Dévots très atteints
Comme l’explique le psychiatre Christophe André dans son ouvrage Petites angoisses et grosses phobies (1), "Le Toc est une maladie anxieuse, marquée par divers symptômes, principalement des obsessions, des compulsions et des évitements anxieux" (voire encadré ci-dessous). L’équipe de Claudio Sica a ainsi réuni plusieurs groupes d’individus : des nonnes, des prêtres, des catholiques pratiquants et des personnes peu portées à la religion. Chacun a fait part aux chercheurs de ses éventuels troubles obsessionnels compulsifs. Il en est ressorti que les catholiques les plus dévots étaient atteints des symptômes les plus sévères.
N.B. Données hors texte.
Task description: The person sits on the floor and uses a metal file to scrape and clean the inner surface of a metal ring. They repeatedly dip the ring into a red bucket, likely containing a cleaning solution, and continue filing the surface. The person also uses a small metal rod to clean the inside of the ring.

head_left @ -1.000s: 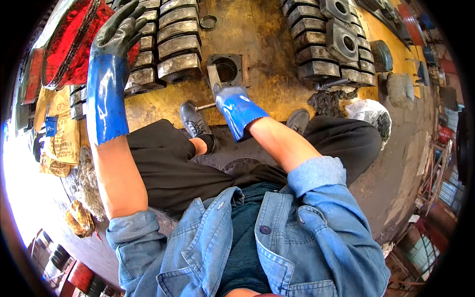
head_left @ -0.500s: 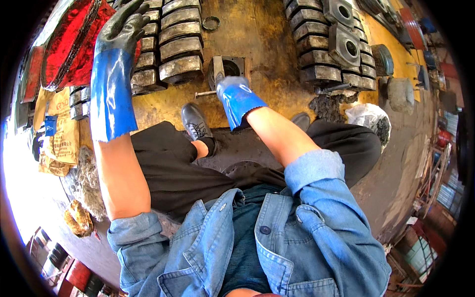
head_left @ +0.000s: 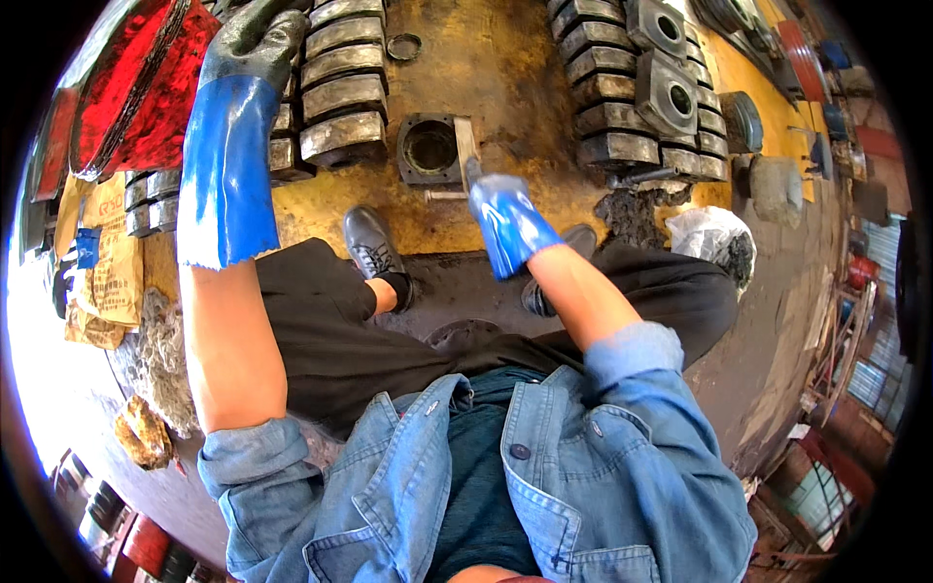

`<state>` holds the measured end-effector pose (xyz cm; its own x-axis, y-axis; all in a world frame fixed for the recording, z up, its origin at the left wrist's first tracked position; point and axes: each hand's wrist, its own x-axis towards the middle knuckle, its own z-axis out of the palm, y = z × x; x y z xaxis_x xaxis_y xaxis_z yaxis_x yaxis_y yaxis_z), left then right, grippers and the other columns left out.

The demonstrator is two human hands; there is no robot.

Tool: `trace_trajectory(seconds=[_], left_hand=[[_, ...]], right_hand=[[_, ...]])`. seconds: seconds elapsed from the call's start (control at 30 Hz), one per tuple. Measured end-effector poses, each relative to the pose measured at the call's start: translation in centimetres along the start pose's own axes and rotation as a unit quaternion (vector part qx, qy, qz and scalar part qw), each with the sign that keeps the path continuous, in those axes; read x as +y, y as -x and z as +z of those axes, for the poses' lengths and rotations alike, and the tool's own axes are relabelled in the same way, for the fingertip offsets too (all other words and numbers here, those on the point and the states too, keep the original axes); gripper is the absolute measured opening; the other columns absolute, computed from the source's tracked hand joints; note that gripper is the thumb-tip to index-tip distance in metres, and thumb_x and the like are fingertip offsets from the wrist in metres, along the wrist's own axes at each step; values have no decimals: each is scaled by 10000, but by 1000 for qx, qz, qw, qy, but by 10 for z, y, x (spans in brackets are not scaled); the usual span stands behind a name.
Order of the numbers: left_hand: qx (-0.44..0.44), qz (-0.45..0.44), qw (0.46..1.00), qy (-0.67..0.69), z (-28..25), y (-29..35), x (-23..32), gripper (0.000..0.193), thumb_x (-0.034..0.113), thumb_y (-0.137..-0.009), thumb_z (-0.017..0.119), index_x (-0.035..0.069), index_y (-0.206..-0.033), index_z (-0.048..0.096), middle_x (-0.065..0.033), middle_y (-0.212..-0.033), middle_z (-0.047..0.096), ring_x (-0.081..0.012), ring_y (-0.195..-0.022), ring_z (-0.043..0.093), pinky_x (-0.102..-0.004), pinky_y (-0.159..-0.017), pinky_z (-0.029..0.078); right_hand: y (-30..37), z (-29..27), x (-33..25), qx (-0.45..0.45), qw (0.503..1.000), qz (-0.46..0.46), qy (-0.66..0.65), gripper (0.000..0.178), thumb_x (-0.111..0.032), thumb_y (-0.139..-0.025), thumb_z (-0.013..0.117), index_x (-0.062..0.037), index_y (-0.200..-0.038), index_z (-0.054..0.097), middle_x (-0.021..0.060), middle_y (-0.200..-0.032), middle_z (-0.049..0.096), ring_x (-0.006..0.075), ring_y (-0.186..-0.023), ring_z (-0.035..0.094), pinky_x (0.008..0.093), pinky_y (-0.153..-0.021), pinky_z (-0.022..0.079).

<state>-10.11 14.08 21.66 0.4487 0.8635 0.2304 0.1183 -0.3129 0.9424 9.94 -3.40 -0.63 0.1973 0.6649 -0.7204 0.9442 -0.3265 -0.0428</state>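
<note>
My right hand (head_left: 498, 191), in a blue glove with a grey palm, is closed around a pale flat strip (head_left: 465, 139) that points away from me. A thin metal rod (head_left: 445, 195) sticks out leftward beside that hand. Just left of the strip, a square dark metal block (head_left: 428, 151) with a round hole lies on the stained yellow surface. My left hand (head_left: 255, 44), gloved alike, is stretched out at the upper left over a row of metal blocks. Its fingers look loosely bent and apart, partly cut off by the top edge; nothing shows in them.
Rows of curved metal blocks (head_left: 342, 92) stand at the left, with more rows (head_left: 614, 107) at the right. Two holed square blocks (head_left: 668, 95) rest atop the right rows. A small ring (head_left: 404, 47) lies between. Red sheeting (head_left: 146, 92) and a white plastic bag (head_left: 702, 228) flank me.
My right hand has moved right with the strip and rod, uncovering the hole of the square block. My left hand has shifted slightly right and farther away.
</note>
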Motion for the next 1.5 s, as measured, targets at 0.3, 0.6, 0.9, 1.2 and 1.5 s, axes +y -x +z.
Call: trace_trajectory(seconds=[0.3, 0.6, 0.9, 1.2, 1.5], left_hand=[[-8, 5, 1000, -29, 3, -3, -11, 382, 187, -937, 524, 51, -1295, 511, -84, -1231, 583, -174, -1117, 553, -291, -953, 437], [11, -44, 999, 14, 0, -3, -21, 372, 167, -940, 516, 32, -1287, 513, -126, -1225, 582, -193, -1099, 567, -298, -954, 444], [-13, 8, 999, -40, 17, -8, -36, 331, 126, -900, 590, 40, -1219, 580, -102, -1123, 645, -160, -1006, 605, -275, -895, 469], [-49, -45, 997, -44, 12, -4, -37, 375, 58, -926, 527, -9, -1293, 485, -141, -1272, 548, -218, -1167, 526, -312, -1003, 416], [-80, -38, 991, -97, 19, 1, -29, 395, 120, -936, 516, -1, -1309, 471, -162, -1265, 548, -248, -1152, 539, -326, -973, 438]], right_hand=[[-9, -3, 5, 52, 998, 32, 0, 323, -247, -866, 462, -130, -1080, 673, 88, -1097, 663, 251, -1014, 640, 381, -825, 507], [61, 4, 25, 88, 960, 137, -230, 384, -201, -879, 434, -150, -1242, 552, 162, -1077, 646, 325, -1013, 617, 417, -861, 491], [9, 41, 38, 108, 935, 136, -311, 339, -262, -883, 476, -164, -1187, 587, 180, -1003, 652, 346, -913, 630, 440, -788, 495], [11, 20, 43, 119, 944, 88, -294, 373, -308, -878, 511, -91, -1173, 583, 174, -956, 667, 334, -886, 640, 415, -783, 507], [15, 50, 72, 354, 610, 86, -703, 344, -250, -854, 522, -51, -1117, 623, 217, -797, 661, 304, -697, 651, 393, -657, 525]])
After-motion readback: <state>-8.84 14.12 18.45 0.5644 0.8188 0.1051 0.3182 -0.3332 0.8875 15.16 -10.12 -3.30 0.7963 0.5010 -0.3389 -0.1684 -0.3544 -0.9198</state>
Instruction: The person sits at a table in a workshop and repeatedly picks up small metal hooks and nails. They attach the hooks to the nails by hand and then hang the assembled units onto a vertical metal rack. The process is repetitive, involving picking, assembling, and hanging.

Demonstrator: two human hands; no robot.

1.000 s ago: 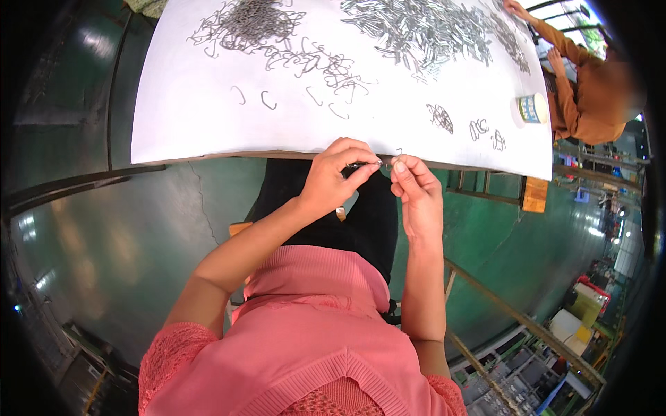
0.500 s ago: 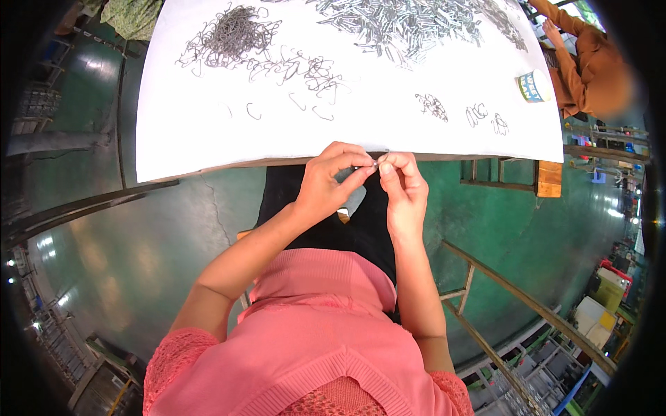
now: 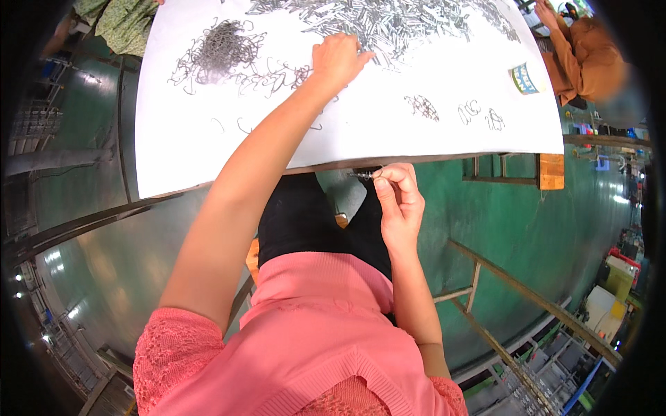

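Observation:
My left hand is stretched over the table, at the near edge of a wide pile of small, narrow grey metal pieces. Its thumb and forefinger are apart, and I make out nothing between them; the other fingers curl under. Just below the table edge, above my lap, my right hand pinches a thin wire hook between thumb and forefinger. Small dark metal bits appear to be strung on it, too small to make out fully. Dark bent wire hooks lie heaped left of my left hand, with loose ones trailing toward it.
The white tabletop also bears small clusters of wire loops on the right and a labelled can near the right edge. A person in brown sits beyond that edge. Wooden frame rails stand at my right.
My left hand has left my right hand and reached forward to the metal pieces. The right hand stays below the table edge, still pinching, slightly lower. My view has shifted a little.

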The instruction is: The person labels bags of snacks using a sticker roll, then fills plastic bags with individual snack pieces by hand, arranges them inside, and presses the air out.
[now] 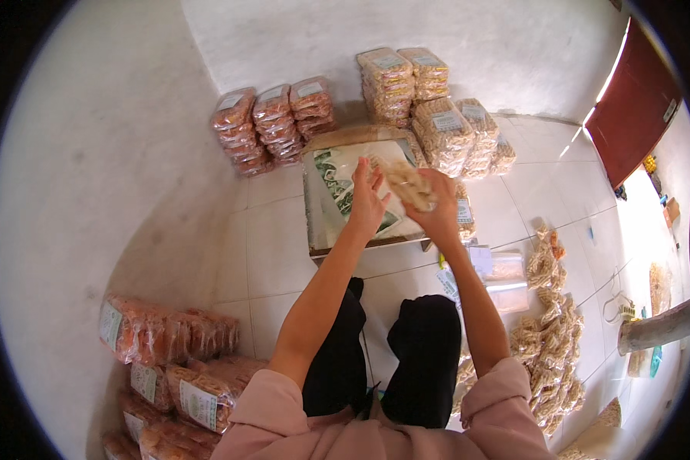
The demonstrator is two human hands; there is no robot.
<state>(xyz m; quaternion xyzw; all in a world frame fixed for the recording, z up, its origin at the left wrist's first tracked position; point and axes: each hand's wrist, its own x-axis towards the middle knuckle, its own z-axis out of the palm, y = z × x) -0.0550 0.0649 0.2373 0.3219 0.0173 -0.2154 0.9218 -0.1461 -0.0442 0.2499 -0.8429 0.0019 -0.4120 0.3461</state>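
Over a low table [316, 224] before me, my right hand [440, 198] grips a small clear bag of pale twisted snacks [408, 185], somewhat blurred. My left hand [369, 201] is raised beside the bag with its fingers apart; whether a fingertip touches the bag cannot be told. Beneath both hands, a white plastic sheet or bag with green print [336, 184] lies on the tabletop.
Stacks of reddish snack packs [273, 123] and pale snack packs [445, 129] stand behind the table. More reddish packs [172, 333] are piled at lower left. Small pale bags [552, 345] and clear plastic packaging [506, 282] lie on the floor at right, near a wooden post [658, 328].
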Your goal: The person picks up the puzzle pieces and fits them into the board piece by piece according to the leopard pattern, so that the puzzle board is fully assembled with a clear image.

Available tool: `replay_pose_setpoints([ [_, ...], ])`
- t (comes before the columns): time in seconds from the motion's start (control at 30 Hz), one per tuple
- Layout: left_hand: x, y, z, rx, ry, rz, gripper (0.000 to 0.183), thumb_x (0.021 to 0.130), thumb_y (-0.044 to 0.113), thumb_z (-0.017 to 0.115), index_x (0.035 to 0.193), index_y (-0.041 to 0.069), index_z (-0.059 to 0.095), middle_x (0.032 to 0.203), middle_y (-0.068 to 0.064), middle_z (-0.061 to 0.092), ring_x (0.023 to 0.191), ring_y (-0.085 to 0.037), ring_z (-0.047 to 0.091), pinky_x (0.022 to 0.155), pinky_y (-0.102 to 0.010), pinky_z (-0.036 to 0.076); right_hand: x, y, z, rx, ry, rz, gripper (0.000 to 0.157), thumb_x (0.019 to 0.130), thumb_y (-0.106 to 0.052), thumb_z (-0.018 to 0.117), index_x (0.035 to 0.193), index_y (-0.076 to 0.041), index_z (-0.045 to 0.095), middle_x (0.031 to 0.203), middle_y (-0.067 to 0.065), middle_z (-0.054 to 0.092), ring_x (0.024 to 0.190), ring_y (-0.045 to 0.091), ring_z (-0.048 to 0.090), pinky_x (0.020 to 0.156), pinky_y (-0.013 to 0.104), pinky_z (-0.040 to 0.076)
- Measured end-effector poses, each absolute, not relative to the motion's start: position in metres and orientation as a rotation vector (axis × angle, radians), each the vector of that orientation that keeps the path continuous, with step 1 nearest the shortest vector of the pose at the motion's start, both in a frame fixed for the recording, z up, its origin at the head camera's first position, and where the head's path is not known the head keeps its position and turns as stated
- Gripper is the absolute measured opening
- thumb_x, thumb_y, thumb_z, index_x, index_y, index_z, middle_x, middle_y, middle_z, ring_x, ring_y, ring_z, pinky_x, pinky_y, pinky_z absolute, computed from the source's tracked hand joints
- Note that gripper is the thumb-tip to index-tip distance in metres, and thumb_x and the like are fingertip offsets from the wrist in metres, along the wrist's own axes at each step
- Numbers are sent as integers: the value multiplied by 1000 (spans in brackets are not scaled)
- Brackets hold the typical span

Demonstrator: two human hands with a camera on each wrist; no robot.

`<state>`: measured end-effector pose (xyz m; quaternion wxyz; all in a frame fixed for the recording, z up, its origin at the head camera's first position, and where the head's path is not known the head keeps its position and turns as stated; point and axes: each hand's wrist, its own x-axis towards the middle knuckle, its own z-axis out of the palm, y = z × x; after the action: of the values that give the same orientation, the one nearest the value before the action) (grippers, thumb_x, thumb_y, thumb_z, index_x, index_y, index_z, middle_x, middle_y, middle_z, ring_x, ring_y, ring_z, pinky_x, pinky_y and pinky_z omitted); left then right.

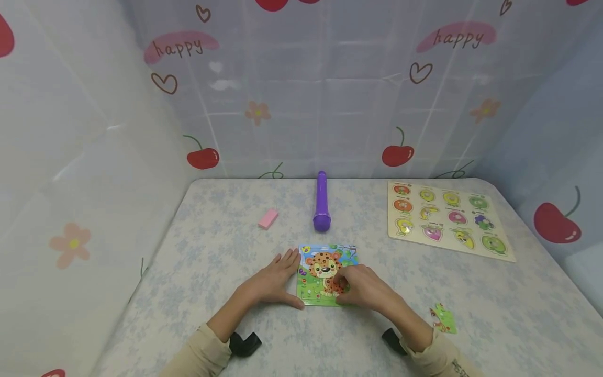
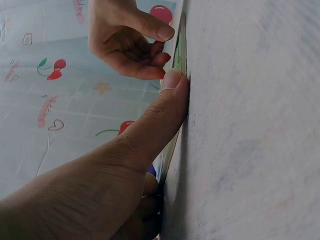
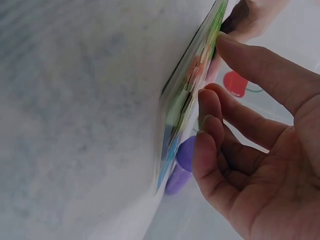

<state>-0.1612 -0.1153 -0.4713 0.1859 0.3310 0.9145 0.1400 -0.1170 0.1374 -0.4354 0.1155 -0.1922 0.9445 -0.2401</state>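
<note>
A small square jigsaw puzzle (image 1: 312,290) with a spotted leopard cub lies on the table in front of me. My left hand (image 1: 275,281) rests along its left side, fingers straight at the upper left edge and thumb at the lower left corner. Over the lower right part is my right hand (image 1: 369,289), fingers bent, thumb and index fingertips apart and right at the surface; in the right wrist view the thumb (image 3: 250,57) meets the puzzle's edge. That hand hides the puzzle's lower right corner. A loose green puzzle piece (image 1: 444,318) lies beside the right forearm.
Beyond the puzzle lie a purple toy microphone (image 1: 322,201) and a pink block (image 1: 268,219). A wooden fruit puzzle board (image 1: 443,226) lies at the back right. A printed curtain (image 1: 301,94) stands behind the table (image 1: 198,272) and along both sides.
</note>
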Motion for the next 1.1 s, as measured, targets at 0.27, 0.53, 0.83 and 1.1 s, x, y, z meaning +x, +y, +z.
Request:
replay_pose_setpoints([
  [0.27, -162, -115, -471, 934, 2569, 401, 124, 70, 70, 71, 155, 2, 13, 164, -14, 8, 153, -27, 4, 126, -45, 9, -111, 150, -433, -553, 2795, -667, 31, 67, -18, 87, 93, -10, 73, 79, -5, 64, 72, 8, 52, 64, 26, 44],
  [0.53, -162, -116, -472, 931, 2565, 403, 122, 72, 68, 72, 156, 2, 12, 165, -13, 6, 153, -28, 3, 126, -46, 8, -105, 182, -428, -525, 2760, -748, 33, 72, -19, 84, 102, -8, 72, 81, -6, 62, 73, 7, 51, 62, 22, 43],
  [0.83, -160, -116, -471, 920, 2564, 416, 123, 71, 69, 71, 156, 3, 12, 165, -12, 5, 153, -27, 3, 126, -45, 8, -93, 235, -427, -395, 2684, -813, 38, 74, -25, 84, 106, -11, 70, 84, -4, 60, 76, 11, 52, 60, 21, 43],
  [1.1, -161, -116, -472, 930, 2569, 408, 123, 71, 70, 71, 156, 2, 12, 165, -12, 5, 153, -27, 3, 126, -46, 9, -81, 278, -425, -217, 2676, -726, 47, 71, -30, 86, 109, -11, 68, 84, -3, 58, 76, 13, 49, 61, 23, 42],
])
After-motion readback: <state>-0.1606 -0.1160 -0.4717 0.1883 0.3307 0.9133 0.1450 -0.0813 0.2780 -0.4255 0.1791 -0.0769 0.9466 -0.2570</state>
Relier la piété aux Toc est une approche plutôt "audacieuse", a indiqué à New Scientist Lynne Drummond, psychiatre au St-George’s hospital de Londres. Selon elle, un patient doit avoir des prédispositions génétiques pour développer de tels symptômes. Mais elle ajoute que beaucoup de patients atteint d’un Toc indiquent avoir reçu une éducation religieuse stricte, dans laquelle le bien et le mal était clairement définis. Et le magazine scientifique de conclure : ce sont en fait les individus dont le caractère les prédispose à développer des Toc qui sentent plus attirés par un mode de vie très religieux.
Les Toc : kézako ? Parmi les symptômes du Toc, on trouve principalement des obsessions, des compulsions et des évitements anxieux. Les premières désignent des images, des idées ou des pensées qui s’imposent à l’esprit de manière persistante. Les deuxièmes sont des comportements ou des actes mentaux que l’on se sent obligé d’accomplir à la suite d’une obsession, comme se laver trois fois les mains (compulsion) après avoir touché un objet estimé souillé (obsession). Enfin, "les personnes soufrant de Toc évitent méthodiquement de se confronter à ce qui les angoisse", poursuit Christophe André (1). Les angoissés par la saleté portent ainsi des gants ou évitent de serrer les mains… Les causes d’un Toc sont mal connues. "Les aspects génétiques jouent sans doute un rôle important", avance le psychiatre. D’autres spécialistes évoquent aussi les traumatismes émotionnels ou les blessures à la tête.
(1) Christophe André, avec Muzo : Petites angoisses et grosses phobies, Seuil, 240 pages, 19,50€.